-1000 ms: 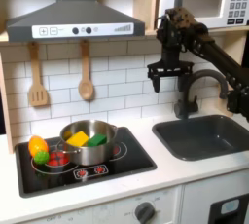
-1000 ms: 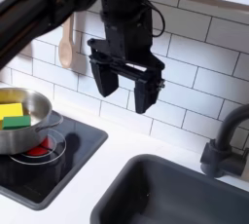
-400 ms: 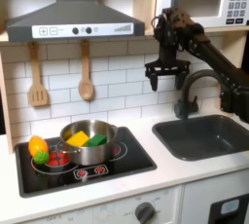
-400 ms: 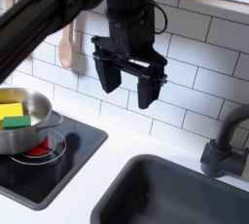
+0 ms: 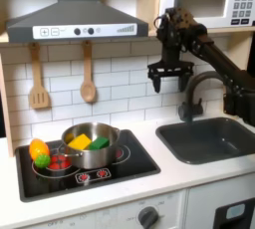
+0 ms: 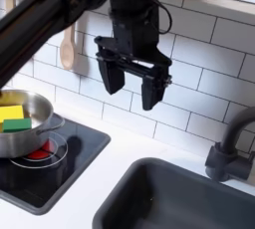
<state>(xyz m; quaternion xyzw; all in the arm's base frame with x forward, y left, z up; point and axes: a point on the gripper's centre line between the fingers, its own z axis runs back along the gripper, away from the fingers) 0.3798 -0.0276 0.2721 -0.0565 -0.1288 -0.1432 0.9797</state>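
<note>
Two cameras catch the black robot gripper [image 5: 171,80] hanging spread wide and empty in front of the white tiled wall, above the bare white counter [image 6: 110,133] between hob and sink.

The first exterior view takes in the grey extractor hood [image 5: 74,19], the white microwave [image 5: 212,0], two wooden utensils [image 5: 88,87] hung on the tiles, and an orange and green toy fruit [image 5: 39,153] on the black hob [image 5: 85,167]. In the second exterior view the gripper [image 6: 127,92] looms close, its two fingers [image 6: 107,80] well apart with nothing between them. A round silver metal pot [image 5: 91,141] on the hob holds yellow and green toy pieces [image 6: 12,117]. Beside the dark curved tap [image 6: 228,149], the dark grey sink basin [image 5: 213,137] has nothing visible inside.
</note>
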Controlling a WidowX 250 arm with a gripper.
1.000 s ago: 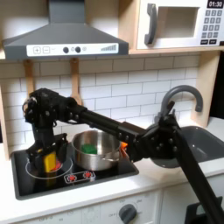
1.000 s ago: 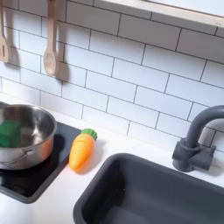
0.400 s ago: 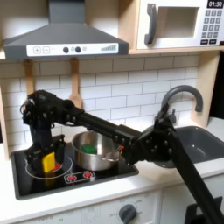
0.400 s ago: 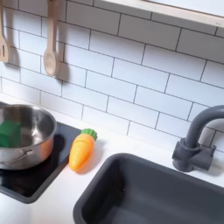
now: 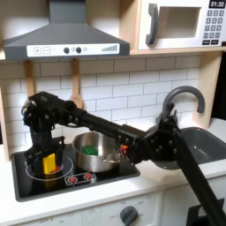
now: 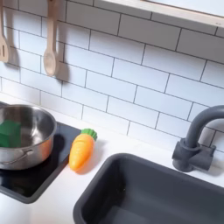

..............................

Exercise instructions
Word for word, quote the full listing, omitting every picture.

Output below
-1000 ms: 
-1000 ms: 
-400 ms: 
-400 ms: 
+0 ms: 
+0 ms: 
<state>(xyz m; quaternion xyzw; all in the arm's base frame with x forward, y left, z up; point and axes: a point on the gripper's centre line between the fingers, its own z axis runs back along the gripper, away from the fingers) 0.3798 -0.0276 0.2721 -0.0565 -0.1288 -0.1432 0.9797</state>
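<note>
Two cameras catch the black robot gripper [image 5: 171,80] hanging spread wide and empty in front of the white tiled wall, above the bare white counter [image 6: 110,133] between hob and sink.

The first exterior view takes in the grey extractor hood [image 5: 74,19], the white microwave [image 5: 212,0], two wooden utensils [image 5: 88,87] hung on the tiles, and an orange and green toy fruit [image 5: 39,153] on the black hob [image 5: 85,167]. In the second exterior view the gripper [image 6: 127,92] looms close, its two fingers [image 6: 107,80] well apart with nothing between them. A round silver metal pot [image 5: 91,141] on the hob holds yellow and green toy pieces [image 6: 12,117]. Beside the dark curved tap [image 6: 228,149], the dark grey sink basin [image 5: 213,137] has nothing visible inside.
</note>
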Controlling a WidowX 250 arm with a gripper.
1.000 s ago: 
1.000 s ago: 
0.400 s ago: 
0.400 s ago: 
now: 
now: 

This answer requires no further additions.